In this randomized, open-label, phase II study, we randomized COVID-19 patients requiring mechanical ventilation to receive either therapeutic enoxaparin or the standard anticoagulant thromboprophylaxis. We evaluated the gas exchange over time through the ratio of partial pressure of arterial oxygen (PaO2) to the fraction of inspired oxygen (FiO2) at baseline, 7, and 14 days after randomization, the time until successful liberation from mechanical ventilation, and the ventilator-free days.

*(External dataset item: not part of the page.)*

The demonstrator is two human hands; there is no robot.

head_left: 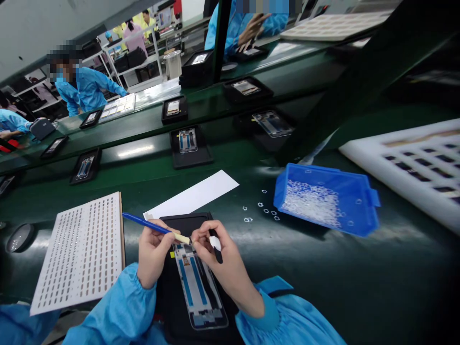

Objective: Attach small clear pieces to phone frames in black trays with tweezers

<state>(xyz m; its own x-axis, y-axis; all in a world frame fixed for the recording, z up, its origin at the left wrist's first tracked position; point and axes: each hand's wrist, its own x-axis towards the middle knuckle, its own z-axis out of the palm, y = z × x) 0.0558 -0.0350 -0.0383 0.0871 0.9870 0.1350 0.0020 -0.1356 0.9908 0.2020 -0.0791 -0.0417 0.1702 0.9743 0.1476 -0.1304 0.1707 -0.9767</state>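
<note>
Blue pen (154, 226) is pinched in the left hand (154, 254), tip over the phone frame (200, 286). Right hand (220, 256), fingers curled above the frame, grips a black tool (217, 249).

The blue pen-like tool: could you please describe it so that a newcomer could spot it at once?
Start at the green bench and find the black tray nearest the camera. Above it, the left hand holds the blue pen-like tool, its pale tip meeting the right hand. Nothing else nearby is a slim blue stick.
</note>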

Ten patients were assigned to the therapeutic enoxaparin and ten patients to prophylactic anticoagulation. There was a statistically significant increase in the PaO2/FiO2 ratio over time in the therapeutic group (163 [95% confidence interval – CI 133–193] at baseline, 209 [95% CI 171–247] after 7 days, and 261 [95% CI 230–293] after 14 days), p = 0.0004. In contrast, we did not observe this improvement over time in the prophylactic group (184 [95% CI 146–222] at baseline, 168 [95% CI 142–195] after 7 days, and 195 [95% CI 128–262] after 14 days), p = 0.487. Patients of the therapeutic group had a higher ratio of successful liberation from mechanical ventilation (hazard ratio: 4.0 [95% CI 1.035–15.053]), p = 0.031 and more ventilator-free days (15 days [interquartile range IQR 6–16] versus 0 days [IQR 0–11]), p = 0.028 when compared to the prophylactic group.
Therapeutic enoxaparin improves gas exchange and decreases the need for mechanical ventilation in severe COVID–19.
REBEC RBR-949z6v.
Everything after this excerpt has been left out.